Mittwoch, 22. April 2020

EU-Coronahilfen: Gipfel der offenen Fragen

Hilfen in Höhe von einer halben Billion Euro haben die EU-Staaten bereits vereinbart, doch viel mehr Geld wird nötig sein, um Europa nach dem Ende der Krise aus der Rezession zu holen. Bei ihrem Video-Gipfel am Donnerstag wollen die EU-Staats- und Regierungschefs deshalb den Weg für einen „Wiederaufbaufonds“ ebnen. Doch an diesem Vorhaben ist bisher so ziemlich alles umstritten.

Der europäische Zusammenhalt als Stärke in der Zeit "danach"?.
Der europäische Zusammenhalt als Stärke in der Zeit "danach"?. - Foto: © APA (AFP) / LUDOVIC MARIN
Volumen

Bei den Mitgliedstaaten liegen die Vorstellungen weit auseinander. Spanien stellt bis zu 1,5 Billionen Euro in den Raum, Frankreichs Finanzminister Bruno Le Maire eine Billion Euro. Andere Mitgliedstaaten rechnen eher mit ein paar 100 Milliarden oder wollen sich gar nicht festlegen. Aus der EU-Kommission sind Zahlen zwischen einer und 1,5 Billionen Euro zu hören.

Dass die Forderungen durcheinander gehen, liegt auch daran, dass niemand weiß, wie lange die Corona-Krise noch dauert und wie tief die Spuren sein werden, die sie in der Wirtschaft hinterlässt. Eurogruppen-Chef Mario Centeno glaubt, es sei „zu früh“, um eine Zahl festzulegen, „denn die Pandemie wütet noch“.

Gemeinsame Schulden

Offen ist auch die Finanzierung des Wiederaufbaufonds. Hart durch die Epidemie getroffene Länder wie Italien sind bereits hoch verschuldet und haben deshalb wenig finanziellen Spielraum.

Der italienische Regierungschef Giuseppe Conte pochte deshalb in den vergangenen Wochen auf „Coronabonds“, also gemeinsame Anleihen der Mitgliedstaaten. Der Vorteil: Sein Land würde von günstigen Zinssätzen profitieren, weil finanziell starke Länder mit an Bord wären.

Insgesamt 9 Länder einschließlich Frankreichs und Spaniens hatten sich im März hinter die Forderung nach Coronabonds gestellt. Madrid verlangte nun in einem eigenen Vorschlag, den Wiederaufbaufonds über „EU-Schulden“ zu finanzieren.

Deutschland und die Niederlande fürchten aber, dass solche Vorschläge zur umfassenden Vergemeinschaftung von Schulden führen – und sie am Ende für ausfallende Kredite anderer Länder gerade stehen müssten.

Kredite oder Transferzahlungen

Diskutiert wird aber auch, ob es angesichts der hohen Schuldenstände in einigen europäischen Staaten überhaupt um Kredite gehen kann.
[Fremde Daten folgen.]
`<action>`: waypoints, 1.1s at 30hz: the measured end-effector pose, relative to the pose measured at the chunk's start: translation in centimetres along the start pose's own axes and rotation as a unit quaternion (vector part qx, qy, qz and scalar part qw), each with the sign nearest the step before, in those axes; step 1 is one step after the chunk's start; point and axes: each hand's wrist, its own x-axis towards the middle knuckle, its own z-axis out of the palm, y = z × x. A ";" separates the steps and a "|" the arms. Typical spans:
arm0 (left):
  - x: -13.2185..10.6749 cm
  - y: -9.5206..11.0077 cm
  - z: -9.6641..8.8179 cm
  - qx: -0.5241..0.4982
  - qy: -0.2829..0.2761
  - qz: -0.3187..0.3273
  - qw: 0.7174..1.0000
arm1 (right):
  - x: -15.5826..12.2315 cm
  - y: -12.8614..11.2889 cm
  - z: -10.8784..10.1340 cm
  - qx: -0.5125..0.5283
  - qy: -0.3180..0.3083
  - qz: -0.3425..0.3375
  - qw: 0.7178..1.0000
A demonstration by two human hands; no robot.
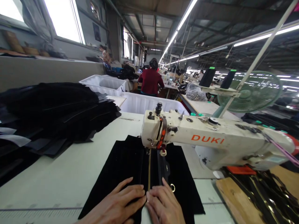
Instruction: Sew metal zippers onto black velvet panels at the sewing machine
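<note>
A piece of black fabric (123, 165) lies flat on the table beneath the sewing machine head (153, 130). Down its middle runs a narrow gold zipper (149, 174), leading straight up to the needle area. My left hand (123, 200) rests on the fabric left of the zipper, fingers stretched out and lying flat. Close beside it, my right hand (164, 203) has its fingers bent together at the zipper's near end, pinching it. A gold ring (173, 188) shows on the fabric to the right of my right hand.
A large pile of black pieces (53, 112) covers the table's left. White bins (149, 102) stand behind the machine. At the right are a wooden board (238, 199) and dark straps with gold edges (268, 196). Thread cones (207, 77) and a fan (252, 90) stand behind; a person (150, 79) sits ahead.
</note>
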 end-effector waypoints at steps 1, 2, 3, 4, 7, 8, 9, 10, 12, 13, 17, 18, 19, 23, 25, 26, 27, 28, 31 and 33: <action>0.2 -0.3 -0.1 -0.001 0.002 0.000 1.000 | 0.2 0.2 0.2 0.000 0.003 0.001 1.000; 0.4 -0.5 -0.2 -0.003 0.002 -0.001 1.000 | 0.4 0.4 0.4 0.001 0.007 0.001 1.000; 0.6 -0.6 -0.4 -0.005 0.000 -0.001 1.000 | 0.8 0.6 0.5 0.005 0.011 0.003 1.000; 0.8 -0.7 -0.6 -0.005 -0.002 -0.005 1.000 | 1.1 0.7 0.6 0.010 0.017 0.010 1.000; 1.3 -1.1 -1.1 -0.007 -0.012 -0.021 1.000 | 2.3 0.8 0.7 0.024 0.037 0.039 0.998; 1.4 -1.3 -1.2 -0.014 -0.016 -0.023 1.000 | 2.7 0.8 0.7 0.029 0.038 0.048 0.998; 1.5 -1.6 -1.2 -0.023 -0.018 -0.023 0.999 | 3.0 0.9 0.7 0.035 0.034 0.056 0.997; 1.6 -1.9 -1.2 -0.033 -0.016 -0.022 0.999 | 3.2 1.0 0.7 0.041 0.026 0.064 0.997; 1.8 -2.6 -0.9 -0.049 -0.010 -0.022 0.999 | 3.6 1.4 0.9 0.055 0.004 0.080 0.995; 1.9 -3.1 -0.7 -0.054 -0.009 -0.020 0.998 | 3.7 1.6 1.0 0.060 -0.006 0.087 0.994; 2.3 -4.8 0.0 -0.064 -0.040 -0.012 0.997 | 4.1 2.5 1.4 0.066 -0.025 0.099 0.993; 2.4 -5.1 0.1 -0.064 -0.048 -0.012 0.997 | 4.3 2.8 1.4 0.065 -0.032 0.099 0.992; 2.6 -5.4 0.2 -0.062 -0.056 -0.012 0.996 | 4.6 2.9 1.4 0.063 -0.040 0.097 0.992; 3.3 -6.4 0.0 -0.059 -0.063 -0.012 0.996 | 5.8 3.6 1.3 0.058 -0.055 0.103 0.991; 3.7 -6.8 -0.1 -0.057 -0.066 -0.011 0.996 | 6.4 3.9 1.4 0.061 -0.057 0.111 0.990; 3.9 -7.1 -0.1 -0.056 -0.069 -0.011 0.996 | 6.6 4.2 1.5 0.060 -0.058 0.113 0.990; 4.0 -7.4 -0.1 -0.054 -0.073 -0.012 0.996 | 6.8 4.4 1.6 0.055 -0.060 0.112 0.990; 4.2 -7.7 0.0 -0.052 -0.075 -0.013 0.996 | 7.0 4.6 1.8 0.050 -0.061 0.113 0.990; 4.6 -8.6 0.4 -0.048 -0.075 -0.009 0.996 | 7.3 5.2 2.1 0.042 -0.065 0.119 0.990; 4.9 -9.1 0.6 -0.049 -0.069 -0.005 0.996 | 7.4 5.5 2.1 0.043 -0.064 0.127 0.989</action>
Oder ob die Lage nicht so prekär werden könnte, dass manchen Ländern nur noch mit Geld geholfen werden kann, das nicht zurückgezahlt werden muss.

In seinem Vorschlag für den EU-Gipfel forderte Spanien, dass Hilfen als „Zuschüsse“ und nicht Kredite fließen müssten, „um die nationalen Schuldenniveaus nicht zu erhöhen“. Das bringt erst recht nördliche EU-Länder auf die Barrikaden, die sich seit Jahren gegen eine „Transferunion“ in Europa stemmen.

Finanzierung über den EU-Haushalt

Weitgehend akzeptiert scheint der Ansatz, den Wiederaufbaufonds auf die ein oder andere Weise an den nächsten mehrjährigen EU-Haushalt für die Zeit von 2021 bis 2027 anzudocken. „Der europäische Haushalt wird das Mutterschiff unserer Erholung sein“, ist sich EU-Kommissionspräsidentin Ursula von der Leyen sicher.

Angesichts der Herausforderungen der Corona-Krise werde der nächste Mehrjahreshaushalt „anders aussehen“, sagte am Montag auch die deutsche Bundeskanzlerin Angela Merkel. „Ich kann mir sehr gut vorstellen, dass er in den ersten Jahren nach der Pandemie ganz andere finanzielle Möglichkeiten haben muss.“

Was genau das bedeutet, ist offen. Konkrete Entscheidungen zu Art und Umfang des Wiederaufbaufonds wurden deshalb vor dem Gipfel nicht erwartet. EU-Ratspräsident Charles Michel schlug den Staats- und Regierungschefs lediglich vor, die EU-Kommission mit der Ausarbeitung eines ersten Vorschlags zu beauftragen. Der Streit um die vielen schwierigen Details würde damit in die kommenden Wochen und Monate verschoben.